Elle est venue me rendre visite, un soir. Une de ces soirée ou l’on ne quitte qu’à regret le coin du feu, assuré d’avoir froid 2 pas plus loin.
J’étais assise confortablement, au coin de ce feu qui crépitait joyeusement . Le chat, sur son coussin, à mes pieds, ronronnait bruyemant sa joie de félin qui s’imprègne de toute la chaleurr possible. Je m’étonne toujours de la manière voluptueuse qu’ont les félins de se laisser chauffer, il trouvent même l’endroit le plus confortable au dessus du sèche- linge… Croissant de chat sur coussin bleu.
Je comptais !
Le visage rejeté vers l’arrière, avec concentration, je comptais les moindres nœud sur le bois du plafond. Occupation divinement inutile, car, chaque fois, le compte était différent… Ce qui me permettais de me plonger dans des pensées beaucoup plus futiles que le nombre de nœud dans le bois au dessus de ma tête…
Quand le son aigrelet du petit carillon de la porte de devant à retenti, je me suis mise à espérer que la personne, qui que ce soit mais déjà malvenue, ne verrait pas la lumière par la fenêtre donnant sur la rue. Il était toutefois absolument impossible que le pâle halo que donne la petite lampe de chevet ne se reflète pas à l’extérieur, mais parfois, pense t’on, en y songeant si fort, il se pourrait que… Quand le
petit bruit joyeux a retentit une 2ème fois, il était sur que la lumière se voyait bel et bien et que ce n’était pas mon vœux pieux qui allait m’empêcher de devoir me lever, sentir le froid me pénétrer quand je me serais un peu éloignée des flammes, et ouvrir la porte !
La porte ouverte, moi et le chat nous sommes regardé bêtement car personne n’était debout, grelottant sur le porche comme je l’avais pensé. Je ne voyais que la nuit. Une nuit sombre, épaisse et lourde comme le goudron. Rien d’autre que la nuit. Pas de reflet de lune sur la pelouse, ni de mouvement furtif de branches au vent. Pas de nuage ni d’étoile. Juste une nuit, une nuit presque palpable.
-« Puis-je entrer ? «
Une voix, mais personne… Je perds la tête, je me dis, ou je pense trop fort ou…. C’est le chat qui cause… Mais non, le chat ne cause pas, il est là assis a coté de moi à regarder la nuit aussi stupidement que je le fais.

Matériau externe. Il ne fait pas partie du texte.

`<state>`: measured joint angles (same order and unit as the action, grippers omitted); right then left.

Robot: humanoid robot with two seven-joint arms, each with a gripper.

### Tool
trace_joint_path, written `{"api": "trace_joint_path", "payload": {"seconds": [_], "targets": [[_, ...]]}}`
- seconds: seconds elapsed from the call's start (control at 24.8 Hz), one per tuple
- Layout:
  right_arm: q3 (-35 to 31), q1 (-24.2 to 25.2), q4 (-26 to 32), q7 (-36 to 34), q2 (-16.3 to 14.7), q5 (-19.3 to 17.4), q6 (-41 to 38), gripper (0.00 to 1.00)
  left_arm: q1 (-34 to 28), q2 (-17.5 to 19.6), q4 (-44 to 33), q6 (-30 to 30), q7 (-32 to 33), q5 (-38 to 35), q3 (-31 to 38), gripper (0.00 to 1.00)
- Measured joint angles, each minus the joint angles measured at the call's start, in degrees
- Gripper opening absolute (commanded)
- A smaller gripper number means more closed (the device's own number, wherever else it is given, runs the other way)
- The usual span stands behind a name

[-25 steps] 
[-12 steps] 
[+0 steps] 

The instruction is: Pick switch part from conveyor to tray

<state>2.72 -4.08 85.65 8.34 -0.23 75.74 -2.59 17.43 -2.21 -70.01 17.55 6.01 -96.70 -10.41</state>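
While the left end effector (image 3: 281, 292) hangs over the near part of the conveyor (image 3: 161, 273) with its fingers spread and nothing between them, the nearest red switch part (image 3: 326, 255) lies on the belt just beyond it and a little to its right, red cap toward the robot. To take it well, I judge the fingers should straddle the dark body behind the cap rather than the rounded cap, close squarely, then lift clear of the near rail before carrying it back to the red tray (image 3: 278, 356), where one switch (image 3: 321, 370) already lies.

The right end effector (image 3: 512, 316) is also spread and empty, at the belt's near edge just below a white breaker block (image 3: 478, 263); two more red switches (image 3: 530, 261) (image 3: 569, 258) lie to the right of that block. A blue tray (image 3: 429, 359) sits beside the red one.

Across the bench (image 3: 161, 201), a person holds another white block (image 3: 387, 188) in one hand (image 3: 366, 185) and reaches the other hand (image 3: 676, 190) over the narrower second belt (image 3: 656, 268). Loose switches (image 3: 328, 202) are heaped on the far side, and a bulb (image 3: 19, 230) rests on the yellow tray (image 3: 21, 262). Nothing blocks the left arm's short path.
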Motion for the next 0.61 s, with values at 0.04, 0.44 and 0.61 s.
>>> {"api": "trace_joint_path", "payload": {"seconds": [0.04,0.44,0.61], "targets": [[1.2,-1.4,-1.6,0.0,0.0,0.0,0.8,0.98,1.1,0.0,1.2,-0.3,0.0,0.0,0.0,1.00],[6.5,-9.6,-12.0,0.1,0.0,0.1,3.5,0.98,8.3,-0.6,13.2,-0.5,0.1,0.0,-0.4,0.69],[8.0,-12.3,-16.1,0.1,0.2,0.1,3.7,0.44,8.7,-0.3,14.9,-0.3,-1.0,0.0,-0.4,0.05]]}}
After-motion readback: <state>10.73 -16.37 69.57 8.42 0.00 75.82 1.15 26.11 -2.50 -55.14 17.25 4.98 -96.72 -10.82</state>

Constellation dorées dans ces yeux de chat.
Alors, la nuit est entrée, belle et hautaine, comme une reine des glaces. Elle est passée devant moi et s’est assise dans mon fauteuil, obscurcissant feu et lampe. La nuit dans ma maison…
Installée bien à l’aise elle ronronne, comme le chat et
S’étend jusqu’au milieu du tapis. Je la vois se déployer dans le salon, déplisser ses amples vêtements d’obscurité, recouvrir mon tapis. Elle s’étire et sa présence occupe tout l’espace.
La nuit à l’intérieur de ma maison me dit alors
« prends ma place tu veux ? J’aimerais me glisser dans tes pantoufles et ronronner avec ce stupide chat,
Je reste sans voix. La nuit cause, maintenant, et pire encore, elle revendique.
« prend ma place et jette le voile sombre sur le monde, je prend ta place et je ronronne avec le chat »
« Je ne suis pas tout à fait d’accord » je lui dit « d’abord, je n’ai pas de voile et il fait froid dehors , je n’aime pas le froid et je préfere rester avec le chat »
« Je vais te donner le miens, de voile »
Un argument imparable…Elle a de la suite dans les idées, la nuit.
« Non, rien à faire, je reste ici »
La nuit supplie, elle pleure et implore, mais je reste de glace.
« Un soir sur 2 ? » elle me dit alors, à bout de ressources.
Et prise par je ne sais quel vent de folie, j’accepte.
Il y a maintenant 2 semaines que je suis nuit à mi-temps . J’ai un énorme et lourd voile nocturne et je l’étends un soir sur 2 sur la terre.
On se passe la garde, alors. Je lui tend le voile et elle me dit combien de nœud elle compte sur le plafond. Le soir suivant c’est elle qui me rend le voile et moi, le compte.